Should the wort pass through the Therminator only once and go directly to the carboy?
 
The only way I have known it to be done is to just through that and straight into the carboy. The only reason I wouldnt do this is if it hadnt cooled enough in one pass.
 
This is how I have been using my plate chiller. I pump the wort through the chiller for last 10 min of the boil to sanitize. At flameout I turn ON the water and recirculate into keggle until I reach 75* then I pump wort into the fermenters. A can have a 10 gallon batch cooled in about 12 min.
 
When I cool the wort I have been pumping the wort back to the brew pot until the entire batch has cooled to 70 degrees or the target temp. Then I move the wort to the carboy, pitch the yeast and wait.

Should the wort pass through the Therminator only once and go directly to the carboy?

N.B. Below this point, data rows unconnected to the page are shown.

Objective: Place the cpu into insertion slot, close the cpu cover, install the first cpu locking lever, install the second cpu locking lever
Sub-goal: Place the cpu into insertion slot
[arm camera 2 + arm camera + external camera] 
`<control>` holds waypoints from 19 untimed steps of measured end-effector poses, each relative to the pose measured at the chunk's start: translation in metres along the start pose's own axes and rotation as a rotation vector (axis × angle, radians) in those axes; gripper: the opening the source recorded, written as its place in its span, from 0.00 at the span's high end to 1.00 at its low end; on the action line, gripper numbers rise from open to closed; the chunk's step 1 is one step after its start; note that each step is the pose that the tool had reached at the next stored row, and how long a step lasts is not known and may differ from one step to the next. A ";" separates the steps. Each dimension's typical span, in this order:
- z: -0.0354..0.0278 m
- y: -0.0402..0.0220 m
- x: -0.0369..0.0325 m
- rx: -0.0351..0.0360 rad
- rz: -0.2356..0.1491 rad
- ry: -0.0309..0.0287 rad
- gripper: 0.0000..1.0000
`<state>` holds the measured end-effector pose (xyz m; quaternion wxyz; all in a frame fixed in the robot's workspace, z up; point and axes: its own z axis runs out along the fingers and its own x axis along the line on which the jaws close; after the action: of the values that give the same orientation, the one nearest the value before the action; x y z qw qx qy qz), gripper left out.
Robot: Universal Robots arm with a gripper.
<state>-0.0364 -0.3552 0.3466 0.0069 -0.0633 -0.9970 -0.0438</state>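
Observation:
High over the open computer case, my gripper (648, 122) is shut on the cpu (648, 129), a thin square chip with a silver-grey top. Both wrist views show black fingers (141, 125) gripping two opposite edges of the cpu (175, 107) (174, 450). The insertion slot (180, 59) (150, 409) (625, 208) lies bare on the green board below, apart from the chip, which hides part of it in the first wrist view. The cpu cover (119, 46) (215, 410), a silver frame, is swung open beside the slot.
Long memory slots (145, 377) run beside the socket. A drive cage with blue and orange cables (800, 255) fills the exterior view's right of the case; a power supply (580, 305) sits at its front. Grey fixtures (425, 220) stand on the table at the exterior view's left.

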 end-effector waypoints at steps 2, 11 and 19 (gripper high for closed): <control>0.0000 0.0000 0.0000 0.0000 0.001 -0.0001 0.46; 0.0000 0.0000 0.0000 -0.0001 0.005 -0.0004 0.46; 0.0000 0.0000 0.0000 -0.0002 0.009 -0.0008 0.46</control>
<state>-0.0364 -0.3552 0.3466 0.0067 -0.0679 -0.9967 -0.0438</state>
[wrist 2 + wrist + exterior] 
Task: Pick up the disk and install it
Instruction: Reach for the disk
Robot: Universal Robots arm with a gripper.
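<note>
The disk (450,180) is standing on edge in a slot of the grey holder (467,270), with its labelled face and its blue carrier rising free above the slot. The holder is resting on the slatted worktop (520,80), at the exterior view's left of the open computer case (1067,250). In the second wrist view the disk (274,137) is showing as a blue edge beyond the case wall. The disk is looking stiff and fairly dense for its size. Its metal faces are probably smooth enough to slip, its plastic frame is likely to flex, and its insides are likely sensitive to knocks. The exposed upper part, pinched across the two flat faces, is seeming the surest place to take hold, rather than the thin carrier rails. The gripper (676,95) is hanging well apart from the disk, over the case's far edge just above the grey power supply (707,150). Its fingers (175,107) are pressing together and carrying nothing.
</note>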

I'd say that you are ahead of your time my friend! :)

It works like a charm and there are MANY reasons for doing it this way...

I reach the DMS Gspot in under 3 minutes and lager temps in under 20... That is all that matters. Trub is in the pot and sweet cold wort in the fermenter...
 
I'd say that you are ahead of your time my friend! :)

It works like a charm and there are MANY reasons for doing it this way...

I reach the DMS Gspot in under 3 minutes and lager temps in under 20... That is all that matters. Trub is in the pot and sweet cold wort in the fermenter...

What is your method for filtering the wort?
 
A therminator should be able to chill 212F wort to pitch temp with a single pass. You don't need a second pass. There's no reason to recirc. The only reason to recirc is to sanitize the chiller before you start chilling but then you're doing that in the last ~15 minutes of boil.

Kal
 
A therminator should be able to chill 212F wort to pitch temp with a single pass. You don't need a second pass. There's no reason to recirc. The only reason to recirc is to sanitize the chiller before you start chilling but then you're doing that in the last ~15 minutes of boil.

Kal

You want to get the wort below 140 as utterly fast as posable in my view... This method gets your wort below the DMS threshold... My method (and Jamils also actually) will get ALL the wort below the DMS threshold in a matter of a few minutes...

The problem of cooling only the wort exiting the pot into the carboy is that all the rest of your wort is sitting in the kettle at damn near boiling producing DMS the whole time...

I want to get ALL the wort as cold as I can before transferring. Also if anything, this leaves all trub in the kettle...
 
Actually, I have a full false bottom in my kettle... Details in my link below my friend! :) It works GREAT for me...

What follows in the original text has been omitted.